Deborah Sciacquatori torna libera: cercò in tutti i modi di fermare il padre violento prima di colpirlo La ragazza era stata udita gridare al genitore: “Papà, fermati”.

in Cronaca

Confermata di fatto la legittima difesa per Deborah Sciacquatori, la 19enne che ha ucciso il padre a Monterotondo alle porte di Roma, e la ragazza è tornata libera.
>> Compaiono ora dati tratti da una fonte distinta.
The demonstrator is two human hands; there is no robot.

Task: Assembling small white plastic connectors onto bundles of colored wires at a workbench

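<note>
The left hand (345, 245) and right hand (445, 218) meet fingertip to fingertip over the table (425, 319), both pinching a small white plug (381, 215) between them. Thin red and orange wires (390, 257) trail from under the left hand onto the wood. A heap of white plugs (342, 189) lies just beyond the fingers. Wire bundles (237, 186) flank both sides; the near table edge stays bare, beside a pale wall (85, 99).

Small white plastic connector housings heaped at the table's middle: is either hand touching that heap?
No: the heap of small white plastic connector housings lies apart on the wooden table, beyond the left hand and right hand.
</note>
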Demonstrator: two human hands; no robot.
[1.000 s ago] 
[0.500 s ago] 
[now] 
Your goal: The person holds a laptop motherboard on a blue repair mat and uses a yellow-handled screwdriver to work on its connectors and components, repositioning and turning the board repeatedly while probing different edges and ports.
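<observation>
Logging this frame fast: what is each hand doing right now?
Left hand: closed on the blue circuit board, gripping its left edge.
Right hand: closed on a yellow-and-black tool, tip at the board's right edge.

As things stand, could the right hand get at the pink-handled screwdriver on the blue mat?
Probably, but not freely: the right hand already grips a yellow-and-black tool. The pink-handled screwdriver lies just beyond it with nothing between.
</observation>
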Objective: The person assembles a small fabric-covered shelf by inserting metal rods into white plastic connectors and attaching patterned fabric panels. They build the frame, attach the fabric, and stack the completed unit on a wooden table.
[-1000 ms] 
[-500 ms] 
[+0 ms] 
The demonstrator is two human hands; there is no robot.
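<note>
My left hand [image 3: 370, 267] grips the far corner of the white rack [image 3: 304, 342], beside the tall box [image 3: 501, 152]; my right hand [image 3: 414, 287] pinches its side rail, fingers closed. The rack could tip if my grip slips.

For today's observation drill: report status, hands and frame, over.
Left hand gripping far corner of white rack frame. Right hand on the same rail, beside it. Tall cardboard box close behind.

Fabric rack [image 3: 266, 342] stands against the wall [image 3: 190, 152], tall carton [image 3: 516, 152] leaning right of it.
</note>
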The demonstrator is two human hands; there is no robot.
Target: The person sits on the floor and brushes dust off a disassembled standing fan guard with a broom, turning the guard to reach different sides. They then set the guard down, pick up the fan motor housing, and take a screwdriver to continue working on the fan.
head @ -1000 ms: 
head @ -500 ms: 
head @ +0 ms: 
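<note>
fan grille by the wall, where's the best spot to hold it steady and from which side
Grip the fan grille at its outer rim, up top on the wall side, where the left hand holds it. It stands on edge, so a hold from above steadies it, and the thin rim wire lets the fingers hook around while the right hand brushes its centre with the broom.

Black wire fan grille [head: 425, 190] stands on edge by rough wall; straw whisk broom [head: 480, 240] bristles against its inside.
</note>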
Lo annuncia “Il Messaggero”.

L’uomo, violento da anni contro di lei, la madre e la nonna, e ubriaco, le stava picchiando per l’ennesima volta e prima di colpirlo con una coltellata alla nuca (confermato l’accoltellamento e non il pugno, com’era stato detto in seconda battuta da alcuni media), la figlia gli ha urlato: “Papà, fermati, non fare più niente”.


Perciò la Procura di Tivoli, nella persona di Francesco Menditto, ha revocato a Deborah gli arresti domiciliari, ai quali era confinata da tre giorni con l’accusa di omicidio volontario.  “Il grave fatto di sangue – spiegano i giudici – si colloca in un contesto di una aggressione della vittima nei confronti delle donne della famiglia, aggressione che deve essere contestualizzata nel più ampio quadro di maltrattamenti subiti da anni dalla giovane arrestata, dalla madre e dalla nonna paterna”.

E ancora: “L’atto compiuto da Deborah si può qualificare allo stato, salvo ogni altra valutazione ed approfondimento investigativo, sulla sussistenza di una condotta scriminata dalla legittima difesa, come un episodio di eccesso colposo». Per questo motivo “anche alla luce della personalità della ragazza, non si ritengono sussistenti le esigenze cautelari, ed in particolare quelle di reiterazione del reato, essendosi trattato di un episodio chiaramente determinato da un contesto familiare difficilmente replicabile”.

Deborah ha ricostruito davanti agli inquirenti le fasi della vicenda e secondo alcuni testimoni, al padre ormai in fin di vita, aveva detto tra le lacrime: “Non mi lasciare, ti voglio bene”. Ora è sotto shock e ha dichiarato che vorrebbe chiedere scusa al padre. “No, non doveva morire”, ha gridato quando le hanno detto che il padre, Lorenzo, 41 anni, non ce l’aveva fatta. Poi ha aggiunto: “Sono distrutta, adesso non mi importa di niente”.

La ragazza resta ancora indagata, ha precisato il procuratore di Tivoli, ma “non è escluso che, nelle prossime 2 settimane, si possa chiedere al gip l’archiviazione perché Deborah, allo stato degli atti a nostra conoscenza, ha agito per difendersi”. “Non possiamo colpevolizzare Deborah per non aver denunciato prima e neanche sua madre, forse siamo responsabili anche noi, le istituzioni che non sono riuscite a riscuotere la fiducia necessaria”, ha concluso Francesco Menditto.